Predicting Motion of Engine-Ingested Particles Using Deep Neural Networks

Abstract

The ultimate goal of this work is to facilitate the design of gas turbine engine particle separators by reducing the computational expense to accurately simulate the fluid flow and particle motion inside the separator. It has been well-documented that particle ingestion yields many detrimental impacts for gas turbine engines. This ingestion is of concern for operation in environments where dust, ash, or ice persist. The consequences of ice particle ingestion can range from surface-wear abrasion to engine power loss. Ice particles are chosen for this study because of their relevance to civil aviation. It is known that sufficiently small particles, characterized by small particle response times (τp), closely follow the fluid trajectory whereas large particles deviate from the streamlines. The behavior of small particles hints at a method for larger particle trajectories because the higher order terms (HOT) in the asymptotic particle acceleration solution can be shown to be O(τp). By explicitly considering τp, these HOT can be derived. Rather than manually deriving these terms, this work chooses to implicitly derive them using machine learning (ML). Inertial particle separators are devices designed to remove particles from the engine intake flow.
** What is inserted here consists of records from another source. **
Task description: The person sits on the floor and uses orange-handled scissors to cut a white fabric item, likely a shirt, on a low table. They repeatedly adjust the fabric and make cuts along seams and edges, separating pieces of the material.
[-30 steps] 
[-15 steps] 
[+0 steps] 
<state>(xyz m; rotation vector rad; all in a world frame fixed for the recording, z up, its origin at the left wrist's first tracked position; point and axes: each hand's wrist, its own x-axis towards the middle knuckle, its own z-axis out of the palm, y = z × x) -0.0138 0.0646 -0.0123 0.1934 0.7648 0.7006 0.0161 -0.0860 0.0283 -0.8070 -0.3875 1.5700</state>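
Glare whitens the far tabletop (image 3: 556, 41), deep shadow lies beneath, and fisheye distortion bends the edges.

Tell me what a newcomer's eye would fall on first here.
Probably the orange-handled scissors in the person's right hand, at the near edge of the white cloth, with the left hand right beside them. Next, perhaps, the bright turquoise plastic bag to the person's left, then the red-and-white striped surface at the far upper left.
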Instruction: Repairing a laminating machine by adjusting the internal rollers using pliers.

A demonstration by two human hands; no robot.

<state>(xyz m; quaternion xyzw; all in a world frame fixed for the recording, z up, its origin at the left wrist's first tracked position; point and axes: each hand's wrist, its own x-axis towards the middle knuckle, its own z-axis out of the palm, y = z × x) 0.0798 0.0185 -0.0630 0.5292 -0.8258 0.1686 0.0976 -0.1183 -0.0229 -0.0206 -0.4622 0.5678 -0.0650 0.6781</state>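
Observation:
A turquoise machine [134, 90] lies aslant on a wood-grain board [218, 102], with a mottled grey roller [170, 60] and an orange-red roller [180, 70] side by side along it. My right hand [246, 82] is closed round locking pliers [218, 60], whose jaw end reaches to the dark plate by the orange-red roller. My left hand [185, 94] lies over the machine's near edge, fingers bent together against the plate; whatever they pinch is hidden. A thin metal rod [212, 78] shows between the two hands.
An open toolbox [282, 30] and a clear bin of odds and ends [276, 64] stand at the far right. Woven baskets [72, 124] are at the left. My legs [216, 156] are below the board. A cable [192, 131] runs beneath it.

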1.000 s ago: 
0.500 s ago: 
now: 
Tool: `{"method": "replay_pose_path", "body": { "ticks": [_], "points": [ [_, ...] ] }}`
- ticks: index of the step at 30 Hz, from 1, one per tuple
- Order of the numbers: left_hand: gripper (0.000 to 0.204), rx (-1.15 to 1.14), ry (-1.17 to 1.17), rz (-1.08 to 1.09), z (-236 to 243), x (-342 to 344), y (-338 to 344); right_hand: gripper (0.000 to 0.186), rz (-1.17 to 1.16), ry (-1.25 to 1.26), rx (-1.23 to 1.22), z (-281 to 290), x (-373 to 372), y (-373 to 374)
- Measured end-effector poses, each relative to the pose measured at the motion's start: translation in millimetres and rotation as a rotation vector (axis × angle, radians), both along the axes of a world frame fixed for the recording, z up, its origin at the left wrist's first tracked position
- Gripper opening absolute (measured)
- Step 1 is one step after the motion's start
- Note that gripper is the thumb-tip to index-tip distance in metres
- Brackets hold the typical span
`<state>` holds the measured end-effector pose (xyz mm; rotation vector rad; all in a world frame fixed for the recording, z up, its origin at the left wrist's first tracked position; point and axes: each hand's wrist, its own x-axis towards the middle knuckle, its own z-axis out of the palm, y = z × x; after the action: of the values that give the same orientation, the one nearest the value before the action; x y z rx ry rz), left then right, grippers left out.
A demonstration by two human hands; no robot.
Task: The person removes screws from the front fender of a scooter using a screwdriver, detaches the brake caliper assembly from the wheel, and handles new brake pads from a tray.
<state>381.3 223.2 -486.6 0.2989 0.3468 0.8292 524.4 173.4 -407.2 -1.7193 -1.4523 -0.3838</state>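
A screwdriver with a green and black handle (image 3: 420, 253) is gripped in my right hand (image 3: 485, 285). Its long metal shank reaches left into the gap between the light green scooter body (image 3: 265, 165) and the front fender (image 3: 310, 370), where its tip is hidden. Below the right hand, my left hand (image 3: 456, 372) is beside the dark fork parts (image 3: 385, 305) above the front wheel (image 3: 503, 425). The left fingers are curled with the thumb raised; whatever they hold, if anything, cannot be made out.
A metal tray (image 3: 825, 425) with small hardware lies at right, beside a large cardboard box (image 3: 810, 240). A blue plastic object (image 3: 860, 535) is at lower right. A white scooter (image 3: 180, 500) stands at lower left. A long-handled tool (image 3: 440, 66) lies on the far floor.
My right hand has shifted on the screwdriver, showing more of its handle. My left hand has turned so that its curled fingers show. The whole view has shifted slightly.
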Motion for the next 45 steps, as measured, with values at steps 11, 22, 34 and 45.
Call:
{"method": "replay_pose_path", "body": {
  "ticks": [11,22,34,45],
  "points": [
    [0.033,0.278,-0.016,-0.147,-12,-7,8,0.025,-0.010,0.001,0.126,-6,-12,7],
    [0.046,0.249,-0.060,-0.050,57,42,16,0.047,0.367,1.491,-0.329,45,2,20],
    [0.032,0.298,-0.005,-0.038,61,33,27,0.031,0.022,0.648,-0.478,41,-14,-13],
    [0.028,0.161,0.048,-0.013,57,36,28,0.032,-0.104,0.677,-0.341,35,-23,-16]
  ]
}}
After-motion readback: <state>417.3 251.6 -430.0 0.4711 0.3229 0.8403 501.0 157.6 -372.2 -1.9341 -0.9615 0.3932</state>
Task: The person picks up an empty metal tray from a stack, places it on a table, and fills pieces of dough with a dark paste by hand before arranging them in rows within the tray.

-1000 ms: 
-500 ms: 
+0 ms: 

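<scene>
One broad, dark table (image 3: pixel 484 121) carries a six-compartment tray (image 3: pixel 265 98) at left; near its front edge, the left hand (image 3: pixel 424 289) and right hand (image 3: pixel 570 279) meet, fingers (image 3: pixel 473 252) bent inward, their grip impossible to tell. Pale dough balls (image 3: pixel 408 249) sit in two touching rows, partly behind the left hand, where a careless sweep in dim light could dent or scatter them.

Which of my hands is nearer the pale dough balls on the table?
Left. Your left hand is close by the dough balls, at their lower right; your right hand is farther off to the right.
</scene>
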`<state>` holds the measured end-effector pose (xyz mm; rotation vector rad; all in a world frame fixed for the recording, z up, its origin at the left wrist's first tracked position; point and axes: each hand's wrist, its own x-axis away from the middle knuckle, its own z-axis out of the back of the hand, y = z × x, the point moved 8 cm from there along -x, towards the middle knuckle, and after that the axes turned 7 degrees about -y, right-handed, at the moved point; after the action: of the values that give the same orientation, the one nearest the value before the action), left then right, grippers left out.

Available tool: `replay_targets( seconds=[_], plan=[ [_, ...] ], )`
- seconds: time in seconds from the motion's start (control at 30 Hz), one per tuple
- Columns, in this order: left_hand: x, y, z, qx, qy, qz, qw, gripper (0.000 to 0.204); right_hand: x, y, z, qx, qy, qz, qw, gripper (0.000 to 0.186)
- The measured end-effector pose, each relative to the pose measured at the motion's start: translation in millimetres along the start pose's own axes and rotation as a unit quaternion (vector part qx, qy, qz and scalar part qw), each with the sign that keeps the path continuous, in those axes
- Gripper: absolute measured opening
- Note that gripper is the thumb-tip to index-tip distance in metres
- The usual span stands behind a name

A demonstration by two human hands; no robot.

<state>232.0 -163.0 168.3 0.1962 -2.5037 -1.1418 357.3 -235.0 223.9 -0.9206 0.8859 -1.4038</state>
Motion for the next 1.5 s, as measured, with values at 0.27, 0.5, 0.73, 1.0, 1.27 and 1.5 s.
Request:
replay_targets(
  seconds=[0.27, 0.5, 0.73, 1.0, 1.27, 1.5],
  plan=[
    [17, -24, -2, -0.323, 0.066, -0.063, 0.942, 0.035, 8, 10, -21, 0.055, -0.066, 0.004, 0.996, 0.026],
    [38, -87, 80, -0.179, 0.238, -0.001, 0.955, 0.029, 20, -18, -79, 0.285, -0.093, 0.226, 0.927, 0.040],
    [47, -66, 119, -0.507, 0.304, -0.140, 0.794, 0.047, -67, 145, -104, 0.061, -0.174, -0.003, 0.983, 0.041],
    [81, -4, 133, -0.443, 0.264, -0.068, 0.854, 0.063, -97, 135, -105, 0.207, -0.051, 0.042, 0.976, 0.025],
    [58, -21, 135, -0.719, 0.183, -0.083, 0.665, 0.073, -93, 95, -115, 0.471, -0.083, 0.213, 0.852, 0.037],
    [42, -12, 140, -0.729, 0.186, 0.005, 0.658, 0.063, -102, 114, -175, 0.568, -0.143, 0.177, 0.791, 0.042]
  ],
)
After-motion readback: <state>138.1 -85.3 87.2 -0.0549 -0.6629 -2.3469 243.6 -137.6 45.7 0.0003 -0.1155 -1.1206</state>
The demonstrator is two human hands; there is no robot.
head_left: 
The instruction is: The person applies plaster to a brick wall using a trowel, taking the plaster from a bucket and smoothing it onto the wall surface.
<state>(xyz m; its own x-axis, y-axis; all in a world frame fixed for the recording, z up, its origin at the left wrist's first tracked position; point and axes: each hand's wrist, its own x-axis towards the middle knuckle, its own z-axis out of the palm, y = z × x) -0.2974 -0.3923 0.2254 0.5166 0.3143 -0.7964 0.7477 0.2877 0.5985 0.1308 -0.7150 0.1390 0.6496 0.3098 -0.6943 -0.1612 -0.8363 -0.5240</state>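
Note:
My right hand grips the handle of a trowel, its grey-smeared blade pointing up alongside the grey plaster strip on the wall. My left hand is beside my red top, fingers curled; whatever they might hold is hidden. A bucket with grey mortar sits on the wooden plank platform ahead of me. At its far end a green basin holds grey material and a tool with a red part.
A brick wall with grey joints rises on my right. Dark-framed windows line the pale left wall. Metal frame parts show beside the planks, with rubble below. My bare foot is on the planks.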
Particle separators contribute to both elongating the lifespan and promoting safer operation of aviation gas turbine engines. Complex flows, such as flow through a particle separator, naturally have rotation and strain present throughout the flow field. This study attempts to understand if the motion of particles within rotational and strained canonical flows can be accurately predicted using supervised ML. This report suggests that preprocessing the ML training data to the fluid streamline coordinates can improve model training. Furthermore, this work provides some guidelines for applying ML, particularly deep feed-forward neural networks, with physics driven multiphase flow data. Additionally, the ML model is able to predict the particle accelerations in the fully rotational and irrotational canonical laminar flows quite well. For combined flows with rotation and strain, however, the model struggles to predict the particle accelerations.